Sorting Techniques
Using the built in sort is okay with small data is okay. But when it comes to big data the built in sort is very expensive, the Big O!
Sorting is arranging data in a particular format. Sorting algorithms specifies the way to arrange data order. Most are in numerical or lexicographical order.
A type of Sorting is said to happen “in-place sorting” when the algorithm does not require any extra space, for example bubble-sort. Other sorting algorithms require space equal or more than the algorithm elements, this is called not-in-place sorting. For example, merge sort.
Moreover, there is stable and not stable sorting. Stable sorting does not change the sequence of duplicate value in which they appear, while unstable sorting changes the sequence of duplicate content.
Furthermore, there are adaptive and non-adaptive sorting algorithms. An adaptive sorting algorithm takes into account that some elements might be already sorted in the list. A non-adaptive sorting algorithm does not take into account that some lists are already sorted, and re-enforces sorting to confirm the sort. Example: 1, 3, 4, 6, 8, 9
An increasing order is if the successive element is great than the previous one.
A non-decreasing order is if the successive element is greater than or equal to the previous element in the sequence. Example: 1, 3, 3, 6, 8, 9
A decreasing order is when successive element is less than the current one.

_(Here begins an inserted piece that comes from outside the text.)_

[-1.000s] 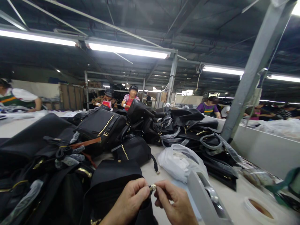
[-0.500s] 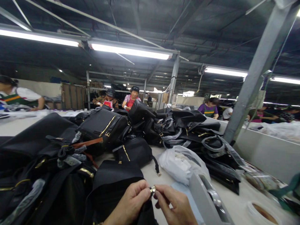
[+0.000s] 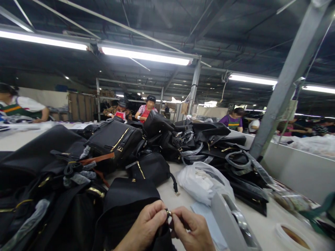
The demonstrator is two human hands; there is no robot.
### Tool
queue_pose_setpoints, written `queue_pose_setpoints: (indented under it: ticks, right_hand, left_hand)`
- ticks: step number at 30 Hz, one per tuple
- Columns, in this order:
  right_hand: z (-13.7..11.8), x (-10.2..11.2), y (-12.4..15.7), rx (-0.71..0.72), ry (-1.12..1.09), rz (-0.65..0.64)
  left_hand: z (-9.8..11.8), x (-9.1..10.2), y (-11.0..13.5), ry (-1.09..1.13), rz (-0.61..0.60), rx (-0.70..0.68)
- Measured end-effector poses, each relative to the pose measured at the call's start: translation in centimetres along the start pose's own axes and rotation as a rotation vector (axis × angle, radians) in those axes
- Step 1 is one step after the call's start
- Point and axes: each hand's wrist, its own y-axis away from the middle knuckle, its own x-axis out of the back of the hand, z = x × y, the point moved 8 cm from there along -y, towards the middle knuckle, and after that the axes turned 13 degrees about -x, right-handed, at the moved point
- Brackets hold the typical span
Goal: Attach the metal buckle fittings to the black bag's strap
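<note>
Fitting [image 3: 168, 211], small and shiny, sat at the right edge of the near bag [image 3: 131, 195], pinched by the left hand [image 3: 150, 220]; the right hand [image 3: 191, 225], also closed to a pinch, gripped its other end. A loosened pinch could have dropped it into dark folds, or onto the table [image 3: 180, 202] beside the dispenser [image 3: 229, 223]

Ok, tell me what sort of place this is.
Most likely a bag factory or finishing workshop: many black bags lie heaped on a long table, aproned people work beyond, and long tube lights hang overhead.
</note>
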Motion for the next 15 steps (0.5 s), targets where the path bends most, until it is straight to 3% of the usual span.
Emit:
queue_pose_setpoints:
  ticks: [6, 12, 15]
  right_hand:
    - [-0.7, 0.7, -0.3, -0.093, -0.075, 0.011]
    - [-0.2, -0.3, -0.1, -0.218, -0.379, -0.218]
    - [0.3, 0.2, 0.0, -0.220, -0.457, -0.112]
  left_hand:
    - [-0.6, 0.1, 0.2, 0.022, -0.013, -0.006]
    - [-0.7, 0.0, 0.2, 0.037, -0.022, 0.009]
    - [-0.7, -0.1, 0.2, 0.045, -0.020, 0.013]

A non-increasing order if the successive element is less than or equal to its previous element in the sequence
Check https://www.toptal.com/developers/sorting-algorithms to get a taste of how some of these sorting algorithms work
Stable Sorting Algorithms:
Insertion Sort Merge Sort Bubble Sort
Unstable Sorting Algorithms:
Selection sort Shell sort Quick sort
Bubble Sort
o It is a simple algorithm which compares a pair of adjacent elements and swaps them if they are not equal. Bubble sort starts with the first two elements, compares them to check which is greater, then swaps them. It keeps on repeating this process until no swaps are required by the last pass
o This algorithm is not suitable for large scale data sets and the worst case complexity are O(n^2) where n is the number of items
Selection Sort
o This sorting algorithm is an in-place comparison-based algorithm in which the list is divided into two parts, the sorted part at the left and the unsorted part at the right side. Initially, the sorted part is empty, and the unsorted part is the entire list. o Selection sort finds the lowest number on every iteration o The smallest element is selected from the unsorted array and swapped with the leftmost element, and that element becomes part of the sorted array. This process continues moving unsorted array by one element to the right. Not suitable for large datasets with a worse case complexity are of O(n^2), where n is the number of items.
Insertion Sort
o This is an in-place comparison-based sorting algorithm. A sorted sub-list is maintained which is always sorted. An element which is to be “insert”ed in this sorted sub-list, has to find its appropriate place and then it has to be inserted there. The array is search sequentially and unsorted items are moved and inserted into the sorted sub-list. o Not suitable for large data since the worse case complexity are O(n^2) where n is the number of items. o Insertion sorts, scans number by number and inserts it in the appropriate place on the sorted array o Good reference: https://stackoverflow.com/questions/15799034/insertion-sort-vs-selection-sort
Merge Sort
- Idea is based on divide and conquer technique with a worse-case time complexity being O(n log n).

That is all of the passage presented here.